The term CHARM Bank refers to an acronym popularly used in the 1990s to describe the top boutique investment banks of the decade.

The five banks' whose initials comprise the acronym CHARM were: Cowen & Co., Hambrecht & Quist, Alex. Brown, Robertson Stephens and Montgomery Securities.  All of these banks were absorbed by larger commercial or bulge bracket investment banks by the end of the decade, thus losing their independence as advisers and underwriters.  They were known in particular for the financial services they provided to the decade's high growth industries: telecommunications, healthcare, internet, software, and hardware.

Cowen & Co. was purchased by the French universal bank Société Générale in 1998, becoming SG Cowen, and was later spun off in an IPO as in independent entity known today as Cowen Group in 2006.

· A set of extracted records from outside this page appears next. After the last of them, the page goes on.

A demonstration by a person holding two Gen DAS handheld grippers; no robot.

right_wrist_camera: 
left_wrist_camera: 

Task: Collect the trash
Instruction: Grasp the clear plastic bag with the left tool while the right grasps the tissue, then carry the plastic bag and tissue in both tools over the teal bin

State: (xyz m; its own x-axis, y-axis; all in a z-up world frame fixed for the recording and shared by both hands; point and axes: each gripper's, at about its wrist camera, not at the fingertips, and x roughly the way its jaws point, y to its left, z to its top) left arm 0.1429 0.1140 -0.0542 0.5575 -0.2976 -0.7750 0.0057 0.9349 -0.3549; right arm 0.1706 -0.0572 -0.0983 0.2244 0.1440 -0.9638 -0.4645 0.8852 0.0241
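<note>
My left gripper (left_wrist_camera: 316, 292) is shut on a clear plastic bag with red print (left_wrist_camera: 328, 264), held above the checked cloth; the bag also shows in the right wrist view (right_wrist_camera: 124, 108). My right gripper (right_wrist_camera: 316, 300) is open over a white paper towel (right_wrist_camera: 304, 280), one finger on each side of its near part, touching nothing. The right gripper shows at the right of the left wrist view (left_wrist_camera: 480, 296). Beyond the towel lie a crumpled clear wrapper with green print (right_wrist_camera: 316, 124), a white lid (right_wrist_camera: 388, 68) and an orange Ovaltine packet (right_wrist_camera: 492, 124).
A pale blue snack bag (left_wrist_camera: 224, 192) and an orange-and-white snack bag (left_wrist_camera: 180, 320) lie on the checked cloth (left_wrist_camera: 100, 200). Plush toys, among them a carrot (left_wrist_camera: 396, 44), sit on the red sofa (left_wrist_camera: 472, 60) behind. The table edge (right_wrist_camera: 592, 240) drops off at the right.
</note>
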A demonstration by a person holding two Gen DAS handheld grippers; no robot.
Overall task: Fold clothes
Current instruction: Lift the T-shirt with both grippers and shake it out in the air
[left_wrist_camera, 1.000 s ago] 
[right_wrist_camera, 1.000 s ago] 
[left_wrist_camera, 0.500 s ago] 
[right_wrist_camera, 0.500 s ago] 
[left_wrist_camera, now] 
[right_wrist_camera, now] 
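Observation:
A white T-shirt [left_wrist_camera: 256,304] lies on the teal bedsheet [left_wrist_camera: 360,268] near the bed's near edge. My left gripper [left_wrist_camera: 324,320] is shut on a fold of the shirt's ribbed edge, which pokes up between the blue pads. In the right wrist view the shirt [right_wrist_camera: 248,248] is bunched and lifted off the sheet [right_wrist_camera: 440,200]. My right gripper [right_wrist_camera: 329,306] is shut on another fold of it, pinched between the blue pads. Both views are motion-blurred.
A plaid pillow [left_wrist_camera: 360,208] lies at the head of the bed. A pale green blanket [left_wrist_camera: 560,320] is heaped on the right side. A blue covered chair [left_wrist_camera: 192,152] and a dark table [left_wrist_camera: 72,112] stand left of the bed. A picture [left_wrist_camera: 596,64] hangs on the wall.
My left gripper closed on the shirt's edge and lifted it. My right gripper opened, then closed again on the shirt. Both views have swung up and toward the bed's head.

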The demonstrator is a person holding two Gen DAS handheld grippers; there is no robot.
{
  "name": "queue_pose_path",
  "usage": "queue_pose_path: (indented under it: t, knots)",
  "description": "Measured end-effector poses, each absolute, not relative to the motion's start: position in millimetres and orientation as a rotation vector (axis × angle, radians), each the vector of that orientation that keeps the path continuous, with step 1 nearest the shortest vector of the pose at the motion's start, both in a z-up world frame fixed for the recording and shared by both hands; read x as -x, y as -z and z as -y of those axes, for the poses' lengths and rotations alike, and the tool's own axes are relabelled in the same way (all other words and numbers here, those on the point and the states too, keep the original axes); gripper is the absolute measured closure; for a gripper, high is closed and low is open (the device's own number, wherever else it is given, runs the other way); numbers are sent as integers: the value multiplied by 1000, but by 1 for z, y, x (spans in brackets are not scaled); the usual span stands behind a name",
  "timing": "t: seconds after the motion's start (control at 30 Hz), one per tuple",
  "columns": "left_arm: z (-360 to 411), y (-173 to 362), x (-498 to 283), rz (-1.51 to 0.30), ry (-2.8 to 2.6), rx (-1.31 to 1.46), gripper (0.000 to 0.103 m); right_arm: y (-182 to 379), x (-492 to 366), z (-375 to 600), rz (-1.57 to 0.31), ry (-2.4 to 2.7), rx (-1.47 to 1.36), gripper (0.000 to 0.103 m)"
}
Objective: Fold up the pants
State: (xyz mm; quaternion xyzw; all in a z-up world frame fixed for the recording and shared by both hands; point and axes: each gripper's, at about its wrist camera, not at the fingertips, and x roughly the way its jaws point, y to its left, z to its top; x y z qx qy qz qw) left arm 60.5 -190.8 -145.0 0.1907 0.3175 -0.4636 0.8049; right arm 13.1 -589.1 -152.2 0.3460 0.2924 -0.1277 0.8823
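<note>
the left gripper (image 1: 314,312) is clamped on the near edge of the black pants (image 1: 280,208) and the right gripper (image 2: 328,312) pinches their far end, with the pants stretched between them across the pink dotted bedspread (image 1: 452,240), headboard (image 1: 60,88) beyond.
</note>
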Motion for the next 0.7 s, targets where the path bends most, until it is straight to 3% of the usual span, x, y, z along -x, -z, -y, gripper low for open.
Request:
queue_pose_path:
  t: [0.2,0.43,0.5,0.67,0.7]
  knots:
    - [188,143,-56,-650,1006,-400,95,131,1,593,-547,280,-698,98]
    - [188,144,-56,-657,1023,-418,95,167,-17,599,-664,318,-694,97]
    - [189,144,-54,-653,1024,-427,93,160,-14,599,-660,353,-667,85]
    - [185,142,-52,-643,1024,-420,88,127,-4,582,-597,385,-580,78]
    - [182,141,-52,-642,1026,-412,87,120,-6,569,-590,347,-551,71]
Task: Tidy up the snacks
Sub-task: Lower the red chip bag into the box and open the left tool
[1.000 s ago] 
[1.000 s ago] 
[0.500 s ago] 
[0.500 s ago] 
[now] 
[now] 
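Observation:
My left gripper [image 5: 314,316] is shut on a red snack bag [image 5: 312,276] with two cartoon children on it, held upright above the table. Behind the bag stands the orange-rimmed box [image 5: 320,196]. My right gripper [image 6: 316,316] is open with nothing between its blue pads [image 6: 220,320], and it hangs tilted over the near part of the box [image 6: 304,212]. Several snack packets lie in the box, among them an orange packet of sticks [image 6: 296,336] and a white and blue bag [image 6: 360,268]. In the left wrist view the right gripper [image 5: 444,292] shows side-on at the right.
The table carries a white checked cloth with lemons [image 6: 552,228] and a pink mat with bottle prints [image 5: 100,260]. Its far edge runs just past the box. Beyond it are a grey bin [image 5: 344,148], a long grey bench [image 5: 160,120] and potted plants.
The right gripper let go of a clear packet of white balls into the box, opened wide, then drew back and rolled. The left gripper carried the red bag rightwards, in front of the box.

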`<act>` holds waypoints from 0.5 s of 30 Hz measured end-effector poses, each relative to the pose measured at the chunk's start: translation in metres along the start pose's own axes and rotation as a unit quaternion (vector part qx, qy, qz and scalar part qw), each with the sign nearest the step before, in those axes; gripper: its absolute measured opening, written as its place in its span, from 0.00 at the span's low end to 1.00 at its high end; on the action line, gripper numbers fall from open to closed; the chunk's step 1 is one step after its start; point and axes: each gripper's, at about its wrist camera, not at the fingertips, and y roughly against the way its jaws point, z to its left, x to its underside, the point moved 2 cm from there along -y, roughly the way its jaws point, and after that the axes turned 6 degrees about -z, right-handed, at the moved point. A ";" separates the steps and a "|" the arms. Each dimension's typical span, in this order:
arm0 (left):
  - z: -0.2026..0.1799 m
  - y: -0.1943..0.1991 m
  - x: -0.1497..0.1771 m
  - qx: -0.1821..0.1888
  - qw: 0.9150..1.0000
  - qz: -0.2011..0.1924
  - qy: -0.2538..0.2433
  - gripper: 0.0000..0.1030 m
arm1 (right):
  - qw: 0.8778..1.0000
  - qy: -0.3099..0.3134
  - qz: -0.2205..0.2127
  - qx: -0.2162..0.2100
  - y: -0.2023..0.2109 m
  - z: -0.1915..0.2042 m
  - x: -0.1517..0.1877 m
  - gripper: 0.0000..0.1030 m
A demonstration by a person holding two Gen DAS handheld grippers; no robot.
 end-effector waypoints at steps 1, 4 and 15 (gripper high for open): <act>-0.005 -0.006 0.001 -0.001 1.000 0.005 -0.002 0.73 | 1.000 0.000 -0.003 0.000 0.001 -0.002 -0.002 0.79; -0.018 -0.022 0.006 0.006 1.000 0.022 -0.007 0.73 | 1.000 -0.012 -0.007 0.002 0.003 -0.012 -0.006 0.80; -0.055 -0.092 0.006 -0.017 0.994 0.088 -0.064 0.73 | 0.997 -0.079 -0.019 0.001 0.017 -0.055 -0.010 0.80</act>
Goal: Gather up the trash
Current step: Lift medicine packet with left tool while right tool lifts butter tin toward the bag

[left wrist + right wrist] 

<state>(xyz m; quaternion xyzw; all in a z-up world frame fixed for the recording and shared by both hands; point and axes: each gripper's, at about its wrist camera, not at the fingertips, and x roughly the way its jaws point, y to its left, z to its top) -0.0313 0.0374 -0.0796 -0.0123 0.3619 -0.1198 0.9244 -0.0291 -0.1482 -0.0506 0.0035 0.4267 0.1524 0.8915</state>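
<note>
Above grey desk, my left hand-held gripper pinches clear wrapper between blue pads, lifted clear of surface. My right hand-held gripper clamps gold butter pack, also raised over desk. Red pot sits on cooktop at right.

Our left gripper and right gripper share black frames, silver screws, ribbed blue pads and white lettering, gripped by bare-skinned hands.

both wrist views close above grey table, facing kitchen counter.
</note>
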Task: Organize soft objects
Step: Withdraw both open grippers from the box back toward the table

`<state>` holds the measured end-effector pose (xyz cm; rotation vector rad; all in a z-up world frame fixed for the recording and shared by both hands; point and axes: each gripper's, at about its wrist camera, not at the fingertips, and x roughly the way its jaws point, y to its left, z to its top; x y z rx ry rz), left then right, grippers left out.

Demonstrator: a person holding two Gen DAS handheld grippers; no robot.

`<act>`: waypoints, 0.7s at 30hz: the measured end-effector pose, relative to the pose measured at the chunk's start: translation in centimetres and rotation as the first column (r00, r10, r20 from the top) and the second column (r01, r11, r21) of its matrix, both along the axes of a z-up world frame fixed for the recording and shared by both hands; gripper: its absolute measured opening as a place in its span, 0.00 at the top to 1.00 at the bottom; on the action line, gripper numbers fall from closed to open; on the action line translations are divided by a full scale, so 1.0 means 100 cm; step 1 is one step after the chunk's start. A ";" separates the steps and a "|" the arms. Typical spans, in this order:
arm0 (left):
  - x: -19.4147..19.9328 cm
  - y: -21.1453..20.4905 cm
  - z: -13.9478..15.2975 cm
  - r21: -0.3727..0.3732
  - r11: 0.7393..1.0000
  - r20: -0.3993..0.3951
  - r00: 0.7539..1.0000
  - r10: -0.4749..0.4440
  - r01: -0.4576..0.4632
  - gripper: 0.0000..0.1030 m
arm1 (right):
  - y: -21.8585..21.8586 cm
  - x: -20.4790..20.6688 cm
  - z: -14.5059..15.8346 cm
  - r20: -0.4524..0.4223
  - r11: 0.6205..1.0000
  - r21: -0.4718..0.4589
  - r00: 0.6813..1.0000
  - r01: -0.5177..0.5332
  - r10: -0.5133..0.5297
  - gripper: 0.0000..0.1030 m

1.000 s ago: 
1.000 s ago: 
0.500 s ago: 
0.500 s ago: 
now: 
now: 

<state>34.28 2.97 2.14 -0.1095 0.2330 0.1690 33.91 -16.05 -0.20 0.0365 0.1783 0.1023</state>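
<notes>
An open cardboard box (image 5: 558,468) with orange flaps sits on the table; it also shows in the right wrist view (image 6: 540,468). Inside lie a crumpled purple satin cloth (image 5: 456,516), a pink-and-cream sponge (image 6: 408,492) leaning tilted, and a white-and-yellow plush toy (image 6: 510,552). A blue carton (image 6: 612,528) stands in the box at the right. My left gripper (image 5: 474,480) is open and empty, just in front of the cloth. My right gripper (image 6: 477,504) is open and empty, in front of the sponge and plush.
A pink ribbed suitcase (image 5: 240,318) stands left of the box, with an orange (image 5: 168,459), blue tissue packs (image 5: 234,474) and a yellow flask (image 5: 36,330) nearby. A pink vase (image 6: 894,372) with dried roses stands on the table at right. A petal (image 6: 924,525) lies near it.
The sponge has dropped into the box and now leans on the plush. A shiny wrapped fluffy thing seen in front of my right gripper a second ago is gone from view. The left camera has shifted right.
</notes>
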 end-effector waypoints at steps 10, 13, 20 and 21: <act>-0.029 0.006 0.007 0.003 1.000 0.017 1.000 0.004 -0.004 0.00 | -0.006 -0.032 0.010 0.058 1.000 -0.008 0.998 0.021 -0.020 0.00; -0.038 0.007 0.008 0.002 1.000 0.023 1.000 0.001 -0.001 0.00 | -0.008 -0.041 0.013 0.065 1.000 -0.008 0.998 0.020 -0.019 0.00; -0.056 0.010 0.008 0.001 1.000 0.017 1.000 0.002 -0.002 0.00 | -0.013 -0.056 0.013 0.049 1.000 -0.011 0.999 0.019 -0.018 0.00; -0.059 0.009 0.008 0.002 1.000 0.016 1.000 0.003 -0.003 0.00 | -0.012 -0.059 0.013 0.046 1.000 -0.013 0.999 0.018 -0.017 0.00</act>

Hambrecht & Quist was acquired by Chase Manhattan Bank in 1999 and was named Chase Securities West and is now a part of JP Morgan Chase following the merger of Chase Manhattan Bank with J.P. Morgan & Co. in 2000.

Alex. Brown was acquired by Bankers Trust in 1997, which was subsequently acquired by Deutsche Bank in 1999.

Robertson Stephens was acquired by BankAmerica, the holding company owning Bank of America and its subsidiaries, in 1997.  BankAmemerica subsequently divested Robertson Stephens to BankBoston in 1998, falling under FleetBoston Financial in 1998 following the merger of Fleet Financial with BankBoston.  Failing to find a buyer for Robertson Stephens, FleetBoston Financial elected to liquidate its holding in 2002.

Montgomery Securities was acquired by NationsBank Corporation in 1997, which was subsequently acquired by BankAmerica, later in 1997.